TASK PROMPT:
The records are to be repeated in full, with the images removed.

DATA FOR ANALYSIS:
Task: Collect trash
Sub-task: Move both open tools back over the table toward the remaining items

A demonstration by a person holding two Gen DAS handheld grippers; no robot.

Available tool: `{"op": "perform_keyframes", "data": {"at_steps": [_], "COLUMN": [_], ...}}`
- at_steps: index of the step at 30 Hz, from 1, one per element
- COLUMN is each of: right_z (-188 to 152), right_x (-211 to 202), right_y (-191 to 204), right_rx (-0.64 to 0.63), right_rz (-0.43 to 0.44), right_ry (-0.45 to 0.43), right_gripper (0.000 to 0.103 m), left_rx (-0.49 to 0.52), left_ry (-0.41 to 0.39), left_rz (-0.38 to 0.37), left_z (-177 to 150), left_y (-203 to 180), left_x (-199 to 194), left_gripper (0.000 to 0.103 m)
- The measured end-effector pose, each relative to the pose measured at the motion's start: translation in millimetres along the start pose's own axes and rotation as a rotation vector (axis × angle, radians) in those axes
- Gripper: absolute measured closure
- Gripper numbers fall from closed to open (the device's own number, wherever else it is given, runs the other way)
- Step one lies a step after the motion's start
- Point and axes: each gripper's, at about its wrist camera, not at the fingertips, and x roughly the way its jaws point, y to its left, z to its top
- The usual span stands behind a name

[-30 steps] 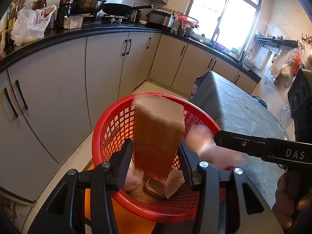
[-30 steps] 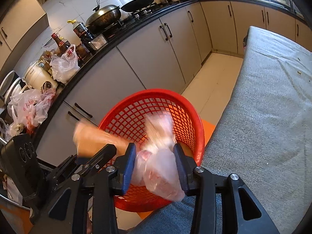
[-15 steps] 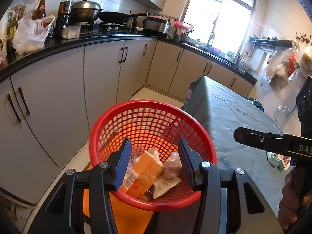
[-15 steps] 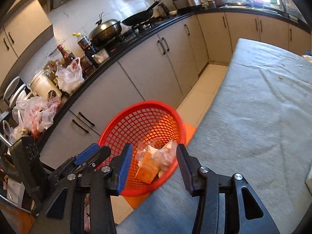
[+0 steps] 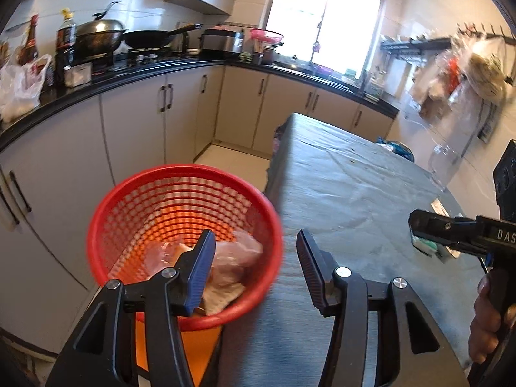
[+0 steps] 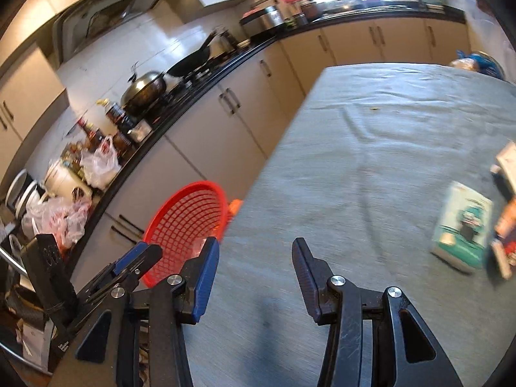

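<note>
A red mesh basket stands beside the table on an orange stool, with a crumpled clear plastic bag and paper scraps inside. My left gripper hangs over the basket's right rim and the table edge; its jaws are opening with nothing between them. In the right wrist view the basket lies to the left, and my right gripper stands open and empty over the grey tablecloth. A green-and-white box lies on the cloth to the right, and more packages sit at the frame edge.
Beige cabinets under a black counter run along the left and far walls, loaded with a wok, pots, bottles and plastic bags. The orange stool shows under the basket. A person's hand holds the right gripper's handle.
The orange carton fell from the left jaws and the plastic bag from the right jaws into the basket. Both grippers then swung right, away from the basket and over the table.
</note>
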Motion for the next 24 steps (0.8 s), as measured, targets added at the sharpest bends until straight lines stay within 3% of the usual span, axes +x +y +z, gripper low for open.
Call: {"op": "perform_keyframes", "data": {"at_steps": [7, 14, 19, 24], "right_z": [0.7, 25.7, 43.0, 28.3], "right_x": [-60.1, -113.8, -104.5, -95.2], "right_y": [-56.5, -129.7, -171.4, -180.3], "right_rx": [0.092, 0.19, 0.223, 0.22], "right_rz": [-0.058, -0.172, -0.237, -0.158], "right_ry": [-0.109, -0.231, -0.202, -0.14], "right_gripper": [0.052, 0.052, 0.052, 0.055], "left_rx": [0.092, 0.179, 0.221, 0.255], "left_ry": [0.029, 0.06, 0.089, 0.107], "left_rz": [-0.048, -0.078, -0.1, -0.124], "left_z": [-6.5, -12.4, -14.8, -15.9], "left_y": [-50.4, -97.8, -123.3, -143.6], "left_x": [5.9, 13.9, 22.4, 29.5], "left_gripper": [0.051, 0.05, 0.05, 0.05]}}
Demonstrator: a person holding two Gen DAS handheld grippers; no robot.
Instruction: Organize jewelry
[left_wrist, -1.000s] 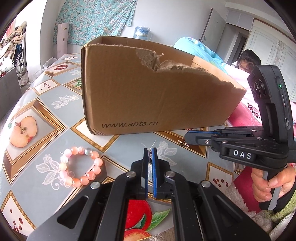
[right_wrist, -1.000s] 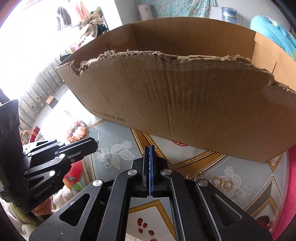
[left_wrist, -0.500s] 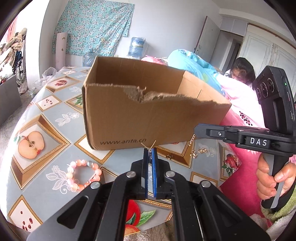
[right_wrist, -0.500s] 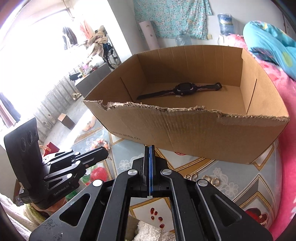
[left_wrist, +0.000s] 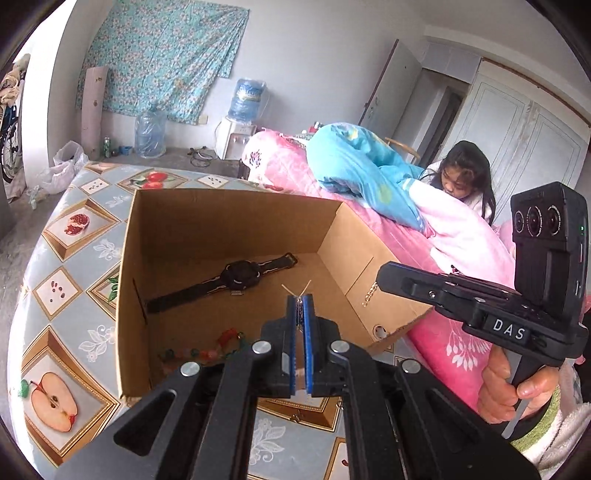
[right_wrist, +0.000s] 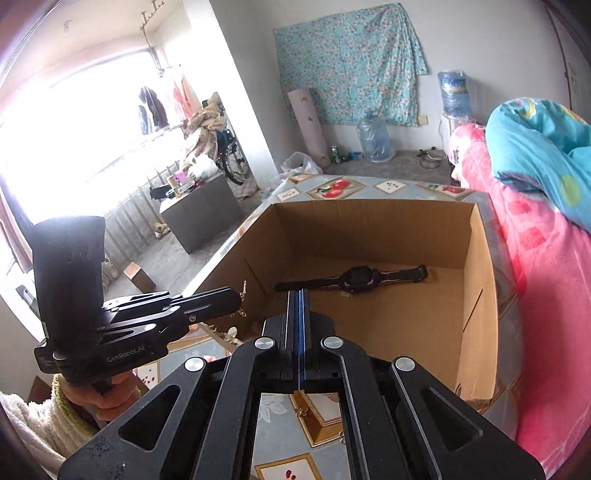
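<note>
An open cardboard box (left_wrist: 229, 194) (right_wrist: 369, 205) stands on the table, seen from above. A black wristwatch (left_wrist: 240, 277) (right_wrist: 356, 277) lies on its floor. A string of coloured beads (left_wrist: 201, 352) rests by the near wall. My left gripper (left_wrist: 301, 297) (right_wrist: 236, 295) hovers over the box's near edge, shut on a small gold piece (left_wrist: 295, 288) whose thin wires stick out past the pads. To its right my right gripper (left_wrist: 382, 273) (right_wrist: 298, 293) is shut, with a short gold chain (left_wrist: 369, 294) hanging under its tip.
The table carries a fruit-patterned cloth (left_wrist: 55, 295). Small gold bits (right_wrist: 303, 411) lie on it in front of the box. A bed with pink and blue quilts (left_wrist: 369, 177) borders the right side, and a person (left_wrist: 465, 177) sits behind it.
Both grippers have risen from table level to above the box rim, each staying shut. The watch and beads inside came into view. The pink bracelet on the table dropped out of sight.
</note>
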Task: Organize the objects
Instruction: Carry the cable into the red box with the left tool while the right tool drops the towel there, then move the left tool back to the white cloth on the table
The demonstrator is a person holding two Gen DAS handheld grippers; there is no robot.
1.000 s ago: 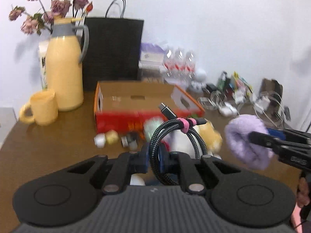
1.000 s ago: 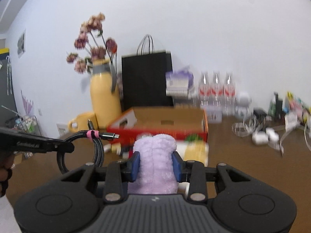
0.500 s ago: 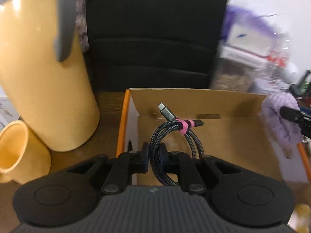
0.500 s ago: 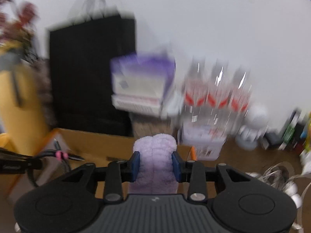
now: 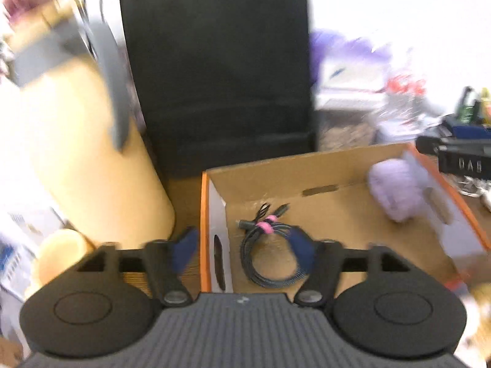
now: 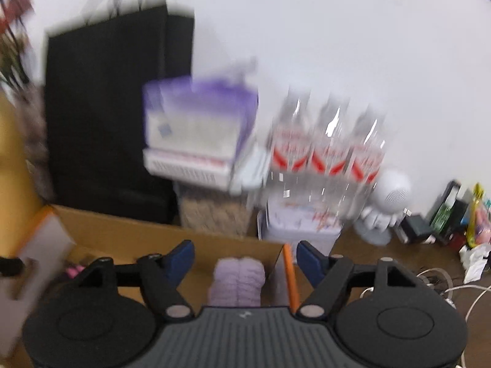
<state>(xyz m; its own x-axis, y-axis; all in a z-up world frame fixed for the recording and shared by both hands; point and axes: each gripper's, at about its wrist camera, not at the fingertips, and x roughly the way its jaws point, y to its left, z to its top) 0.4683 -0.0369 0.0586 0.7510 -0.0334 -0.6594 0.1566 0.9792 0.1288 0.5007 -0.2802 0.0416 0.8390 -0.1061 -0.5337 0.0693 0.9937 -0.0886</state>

TASK RESULT:
Task: Collect trash
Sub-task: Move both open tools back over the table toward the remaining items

A demonstration by a person holding two Gen DAS handheld grippers; no robot.

Available tool: `{"op": "perform_keyframes", "data": {"at_steps": [_], "COLUMN": [_], ...}}`
- at_steps: index of the step at 30 Hz, from 1, one per element
- COLUMN is each of: right_z (-188 to 152), right_x (-211 to 202), right_y (-191 to 204), right_rx (-0.64 to 0.63), right_rz (-0.43 to 0.44), right_ry (-0.45 to 0.43), right_gripper (0.000 to 0.103 m), left_rx (-0.49 to 0.52), left_ry (-0.41 to 0.39), left_rz (-0.38 to 0.37), left_z (-177 to 150), left_y (-203 to 180), left_x (-199 to 194), left_gripper (0.000 to 0.103 m)
- The measured end-effector pose, each relative to the pose measured at the motion's start: translation in millimetres along the start pose's own axes and rotation as a rotation vector (axis × angle, radians) in those axes
- Gripper: absolute measured closure
- Gripper numbers fall from closed to open (the device's own number, wherever else it is given, runs the other way)
- Step one lies a step after the motion's start
- Point and axes: each gripper's, at about its wrist camera, not at the fingertips, and x roughly the way its jaws point, y to its left, z to its top
- The usual span stands behind a name

[-30 steps] 
[-30 steps] 
[-15 steps] 
[-15 steps] 
[+0 steps] 
[+0 steps] 

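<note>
A red mesh basket stands beside the table on an orange stool, with a crumpled clear plastic bag and paper scraps inside. My left gripper hangs over the basket's right rim and the table edge; its jaws are opening with nothing between them. In the right wrist view the basket lies to the left, and my right gripper stands open and empty over the grey tablecloth. A green-and-white box lies on the cloth to the right, and more packages sit at the frame edge.
Beige cabinets under a black counter run along the left and far walls, loaded with a wok, pots, bottles and plastic bags. The orange stool shows under the basket. A person's hand holds the right gripper's handle.
The orange carton fell from the left jaws and the plastic bag from the right jaws into the basket. Both grippers then swung right, away from the basket and over the table.
</note>
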Motion for the next 24 steps (0.8 s), as measured, targets added at the sharpest bends until straight lines stay within 3% of the usual span, axes +x +y +z, gripper low for open.
Call: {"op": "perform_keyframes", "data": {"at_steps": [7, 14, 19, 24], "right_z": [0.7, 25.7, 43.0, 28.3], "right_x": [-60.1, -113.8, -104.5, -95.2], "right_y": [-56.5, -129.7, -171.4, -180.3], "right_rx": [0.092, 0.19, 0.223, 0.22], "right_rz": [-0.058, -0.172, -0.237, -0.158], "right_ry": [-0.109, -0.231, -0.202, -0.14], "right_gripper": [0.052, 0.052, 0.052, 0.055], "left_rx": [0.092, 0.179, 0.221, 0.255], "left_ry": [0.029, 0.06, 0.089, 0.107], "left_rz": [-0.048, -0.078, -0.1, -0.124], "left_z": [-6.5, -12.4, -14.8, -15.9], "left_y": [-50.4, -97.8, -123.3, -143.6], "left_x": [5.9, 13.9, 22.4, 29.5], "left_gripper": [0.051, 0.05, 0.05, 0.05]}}
Demonstrator: a person holding two Gen DAS handheld grippers; no robot.
Instruction: Organize jewelry
[left_wrist, -1.000s] 
[right_wrist, -1.000s] 
[left_wrist, -0.500s] 
[right_wrist, -0.500s] 
[left_wrist, +0.000s] 
[right_wrist, +0.000s] 
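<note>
An open cardboard box (left_wrist: 229, 194) (right_wrist: 369, 205) stands on the table, seen from above. A black wristwatch (left_wrist: 240, 277) (right_wrist: 356, 277) lies on its floor. A string of coloured beads (left_wrist: 201, 352) rests by the near wall. My left gripper (left_wrist: 301, 297) (right_wrist: 236, 295) hovers over the box's near edge, shut on a small gold piece (left_wrist: 295, 288) whose thin wires stick out past the pads. To its right my right gripper (left_wrist: 382, 273) (right_wrist: 298, 293) is shut, with a short gold chain (left_wrist: 369, 294) hanging under its tip.
The table carries a fruit-patterned cloth (left_wrist: 55, 295). Small gold bits (right_wrist: 303, 411) lie on it in front of the box. A bed with pink and blue quilts (left_wrist: 369, 177) borders the right side, and a person (left_wrist: 465, 177) sits behind it.
Both grippers have risen from table level to above the box rim, each staying shut. The watch and beads inside came into view. The pink bracelet on the table dropped out of sight.
</note>
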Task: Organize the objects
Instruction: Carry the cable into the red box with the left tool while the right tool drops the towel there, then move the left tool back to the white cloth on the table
The demonstrator is a person holding two Gen DAS handheld grippers; there is no robot.
1.000 s ago: 
1.000 s ago: 
0.500 s ago: 
0.500 s ago: 
now: 
now: 
<state>(xyz m; its own x-axis, y-axis; all in a z-up world frame fixed for the recording and shared by both hands; point and axes: each gripper's, at about its wrist camera, not at the fingertips, and x roughly the way its jaws point, y to its left, z to its top) 0.4683 -0.0369 0.0586 0.7510 -0.0334 -0.6594 0.1566 0.9792 0.1288 0.5007 -0.2802 0.0416 0.8390 -0.1061 -0.5337 0.0693 0.9937 -0.0886</state>

This output is finished.